TASK REQUIREMENTS
Line by line, retype the material below exactly, from its first line up to and including the one holding "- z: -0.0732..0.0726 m".

DATA LISTING

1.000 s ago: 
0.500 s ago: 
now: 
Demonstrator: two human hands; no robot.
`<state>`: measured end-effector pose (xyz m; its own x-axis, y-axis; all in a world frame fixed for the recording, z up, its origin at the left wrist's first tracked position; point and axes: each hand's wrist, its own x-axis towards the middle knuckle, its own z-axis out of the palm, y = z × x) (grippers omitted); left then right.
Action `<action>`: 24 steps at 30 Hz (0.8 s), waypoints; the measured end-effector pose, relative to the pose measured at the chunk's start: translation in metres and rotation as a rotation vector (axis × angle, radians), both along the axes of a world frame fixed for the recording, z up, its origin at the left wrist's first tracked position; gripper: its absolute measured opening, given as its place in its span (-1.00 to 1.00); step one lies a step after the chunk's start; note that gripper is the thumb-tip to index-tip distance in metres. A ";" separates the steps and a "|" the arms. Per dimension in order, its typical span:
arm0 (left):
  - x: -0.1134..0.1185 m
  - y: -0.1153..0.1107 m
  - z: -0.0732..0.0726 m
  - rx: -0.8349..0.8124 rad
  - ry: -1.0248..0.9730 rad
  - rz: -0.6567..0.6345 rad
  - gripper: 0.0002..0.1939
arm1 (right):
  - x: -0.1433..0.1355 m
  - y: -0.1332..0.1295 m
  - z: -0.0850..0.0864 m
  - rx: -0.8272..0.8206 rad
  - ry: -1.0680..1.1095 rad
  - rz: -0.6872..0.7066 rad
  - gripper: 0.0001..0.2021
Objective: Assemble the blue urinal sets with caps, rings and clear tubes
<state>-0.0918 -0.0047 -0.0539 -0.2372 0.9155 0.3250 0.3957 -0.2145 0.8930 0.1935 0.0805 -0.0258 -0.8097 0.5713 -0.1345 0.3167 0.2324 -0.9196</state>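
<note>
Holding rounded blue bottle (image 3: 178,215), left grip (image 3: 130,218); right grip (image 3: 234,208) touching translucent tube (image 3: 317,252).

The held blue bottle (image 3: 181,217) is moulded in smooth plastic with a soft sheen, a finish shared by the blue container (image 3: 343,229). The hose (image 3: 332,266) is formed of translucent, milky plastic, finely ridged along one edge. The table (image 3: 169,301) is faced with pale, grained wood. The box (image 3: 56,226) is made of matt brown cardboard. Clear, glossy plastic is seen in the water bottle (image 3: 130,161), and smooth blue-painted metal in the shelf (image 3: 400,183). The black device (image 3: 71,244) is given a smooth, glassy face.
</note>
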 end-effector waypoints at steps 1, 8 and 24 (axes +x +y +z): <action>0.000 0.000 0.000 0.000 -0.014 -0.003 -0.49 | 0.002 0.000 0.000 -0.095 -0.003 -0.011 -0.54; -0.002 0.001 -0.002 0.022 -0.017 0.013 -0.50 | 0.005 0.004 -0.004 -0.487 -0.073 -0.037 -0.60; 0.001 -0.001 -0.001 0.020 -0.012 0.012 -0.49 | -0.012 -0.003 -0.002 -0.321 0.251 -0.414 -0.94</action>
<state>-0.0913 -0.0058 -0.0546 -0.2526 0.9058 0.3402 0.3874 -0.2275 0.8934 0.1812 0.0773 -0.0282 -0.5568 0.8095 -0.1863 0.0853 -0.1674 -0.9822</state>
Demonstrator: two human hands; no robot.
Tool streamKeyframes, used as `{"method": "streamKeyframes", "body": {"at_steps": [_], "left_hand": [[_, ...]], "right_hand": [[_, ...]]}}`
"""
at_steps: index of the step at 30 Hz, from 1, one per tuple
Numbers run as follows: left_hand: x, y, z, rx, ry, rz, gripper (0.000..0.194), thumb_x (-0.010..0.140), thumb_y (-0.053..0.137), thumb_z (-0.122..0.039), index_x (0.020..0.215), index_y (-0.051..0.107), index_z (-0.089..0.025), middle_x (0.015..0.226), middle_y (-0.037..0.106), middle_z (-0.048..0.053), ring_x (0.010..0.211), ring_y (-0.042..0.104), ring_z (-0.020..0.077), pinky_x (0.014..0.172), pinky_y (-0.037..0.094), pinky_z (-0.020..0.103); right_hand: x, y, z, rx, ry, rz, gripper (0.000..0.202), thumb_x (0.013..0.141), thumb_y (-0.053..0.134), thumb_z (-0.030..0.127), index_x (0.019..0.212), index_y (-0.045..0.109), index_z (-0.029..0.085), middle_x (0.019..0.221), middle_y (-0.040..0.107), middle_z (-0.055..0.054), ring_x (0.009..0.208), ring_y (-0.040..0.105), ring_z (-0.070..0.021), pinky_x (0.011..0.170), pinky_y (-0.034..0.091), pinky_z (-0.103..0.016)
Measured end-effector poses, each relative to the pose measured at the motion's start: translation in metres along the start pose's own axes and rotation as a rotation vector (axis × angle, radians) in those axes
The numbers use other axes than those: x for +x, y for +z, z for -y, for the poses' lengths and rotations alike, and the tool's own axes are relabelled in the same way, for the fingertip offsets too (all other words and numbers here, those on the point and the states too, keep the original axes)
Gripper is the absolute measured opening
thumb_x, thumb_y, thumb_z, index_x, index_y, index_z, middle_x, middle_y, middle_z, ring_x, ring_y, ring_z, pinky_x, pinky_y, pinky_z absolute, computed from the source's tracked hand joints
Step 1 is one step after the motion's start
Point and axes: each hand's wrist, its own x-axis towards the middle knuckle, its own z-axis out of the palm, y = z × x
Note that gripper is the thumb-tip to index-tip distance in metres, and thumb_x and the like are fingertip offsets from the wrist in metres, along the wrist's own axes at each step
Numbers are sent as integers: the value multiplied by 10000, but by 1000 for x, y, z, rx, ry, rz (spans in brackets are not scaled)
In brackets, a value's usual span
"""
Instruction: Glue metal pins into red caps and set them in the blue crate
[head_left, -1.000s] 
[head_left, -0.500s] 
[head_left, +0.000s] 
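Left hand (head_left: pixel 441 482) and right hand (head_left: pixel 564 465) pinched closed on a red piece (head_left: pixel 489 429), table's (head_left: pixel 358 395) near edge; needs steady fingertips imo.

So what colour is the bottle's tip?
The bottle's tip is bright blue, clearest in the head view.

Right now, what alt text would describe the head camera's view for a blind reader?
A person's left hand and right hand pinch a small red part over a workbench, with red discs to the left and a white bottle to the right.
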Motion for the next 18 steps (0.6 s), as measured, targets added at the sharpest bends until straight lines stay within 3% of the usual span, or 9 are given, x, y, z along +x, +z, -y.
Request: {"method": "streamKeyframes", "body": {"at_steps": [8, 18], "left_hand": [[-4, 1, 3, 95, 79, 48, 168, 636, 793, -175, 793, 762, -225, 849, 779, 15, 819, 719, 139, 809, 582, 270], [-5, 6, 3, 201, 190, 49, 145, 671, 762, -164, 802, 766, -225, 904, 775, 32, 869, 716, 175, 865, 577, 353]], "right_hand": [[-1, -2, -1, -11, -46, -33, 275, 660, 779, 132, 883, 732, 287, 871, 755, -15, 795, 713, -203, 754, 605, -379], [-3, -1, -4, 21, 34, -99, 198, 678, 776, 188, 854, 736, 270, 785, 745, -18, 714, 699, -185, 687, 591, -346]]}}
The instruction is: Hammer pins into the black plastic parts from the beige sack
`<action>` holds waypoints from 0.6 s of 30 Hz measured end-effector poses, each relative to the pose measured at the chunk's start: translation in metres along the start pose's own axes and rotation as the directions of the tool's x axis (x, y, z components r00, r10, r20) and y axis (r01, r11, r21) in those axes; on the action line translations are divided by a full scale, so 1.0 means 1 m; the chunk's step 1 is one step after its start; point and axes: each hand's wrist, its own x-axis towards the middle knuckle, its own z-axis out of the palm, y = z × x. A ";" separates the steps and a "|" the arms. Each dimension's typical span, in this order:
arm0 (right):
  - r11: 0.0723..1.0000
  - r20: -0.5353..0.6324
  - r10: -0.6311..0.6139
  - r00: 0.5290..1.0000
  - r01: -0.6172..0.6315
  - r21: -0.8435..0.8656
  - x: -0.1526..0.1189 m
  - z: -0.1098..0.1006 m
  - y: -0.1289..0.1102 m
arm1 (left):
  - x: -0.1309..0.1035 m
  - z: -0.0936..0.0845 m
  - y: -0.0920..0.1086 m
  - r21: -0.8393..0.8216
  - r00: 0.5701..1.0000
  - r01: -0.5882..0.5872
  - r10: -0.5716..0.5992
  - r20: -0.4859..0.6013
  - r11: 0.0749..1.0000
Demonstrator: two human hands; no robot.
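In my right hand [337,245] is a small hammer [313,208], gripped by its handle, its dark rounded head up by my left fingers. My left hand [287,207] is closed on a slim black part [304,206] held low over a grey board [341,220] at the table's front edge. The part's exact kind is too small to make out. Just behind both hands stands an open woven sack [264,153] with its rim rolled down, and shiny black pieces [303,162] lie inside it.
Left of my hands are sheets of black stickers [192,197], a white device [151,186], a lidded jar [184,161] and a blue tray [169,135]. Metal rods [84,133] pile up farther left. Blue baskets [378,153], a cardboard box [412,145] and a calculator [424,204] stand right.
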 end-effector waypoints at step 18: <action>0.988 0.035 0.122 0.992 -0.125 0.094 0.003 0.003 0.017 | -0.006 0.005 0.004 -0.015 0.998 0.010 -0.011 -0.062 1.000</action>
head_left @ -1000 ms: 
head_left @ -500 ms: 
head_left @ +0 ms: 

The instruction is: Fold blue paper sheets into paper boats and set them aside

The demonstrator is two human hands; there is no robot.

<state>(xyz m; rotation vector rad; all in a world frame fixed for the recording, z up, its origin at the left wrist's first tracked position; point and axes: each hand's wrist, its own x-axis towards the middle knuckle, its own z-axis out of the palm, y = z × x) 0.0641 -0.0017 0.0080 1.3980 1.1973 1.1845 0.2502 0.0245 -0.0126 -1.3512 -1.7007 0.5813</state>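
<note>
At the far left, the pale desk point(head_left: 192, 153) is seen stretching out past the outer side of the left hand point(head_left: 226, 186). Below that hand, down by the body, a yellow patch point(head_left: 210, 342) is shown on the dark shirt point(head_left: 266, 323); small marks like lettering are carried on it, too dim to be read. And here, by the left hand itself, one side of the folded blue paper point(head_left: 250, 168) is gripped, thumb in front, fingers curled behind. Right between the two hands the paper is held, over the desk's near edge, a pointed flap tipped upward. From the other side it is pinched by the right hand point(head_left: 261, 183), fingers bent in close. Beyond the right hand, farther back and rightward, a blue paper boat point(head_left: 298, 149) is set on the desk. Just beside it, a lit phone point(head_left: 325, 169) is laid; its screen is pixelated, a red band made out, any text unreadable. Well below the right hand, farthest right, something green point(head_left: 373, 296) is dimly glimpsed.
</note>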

TASK RESULT
1.000 s ago: 
0.500 s ago: 
now: 
Demonstrator: two human hands; no robot.
`<state>`: measured end-effector pose (xyz m; its own x-axis, y-axis; all in a world frame fixed for the recording, z up, its origin at the left wrist's first tracked position; point and axes: each hand's wrist, its own x-axis towards the middle knuckle, its own z-axis out of the palm, y = z × x) (grippers omitted); left then right.
Action `<action>`: 24 steps at 30 Hz (0.8 s), waypoints; the measured end-effector pose, relative to the pose measured at the chunk's start: translation in metres and rotation as a rotation vector (axis × angle, radians), both along the axes of a world frame fixed for the recording, z up, its origin at the left wrist's first tracked position; gripper: its absolute measured opening, given as its place in its span (-1.00 to 1.00); step one lies a step after the chunk's start; note that gripper is the thumb-tip to index-tip distance in metres. A ";" separates the steps and a "|" the arms. Per dimension in order, its typical span:
arm0 (left):
  - x: -0.1134..0.1185 m
  - y: -0.1153..0.1107 m
  - z: -0.0732..0.0726 m

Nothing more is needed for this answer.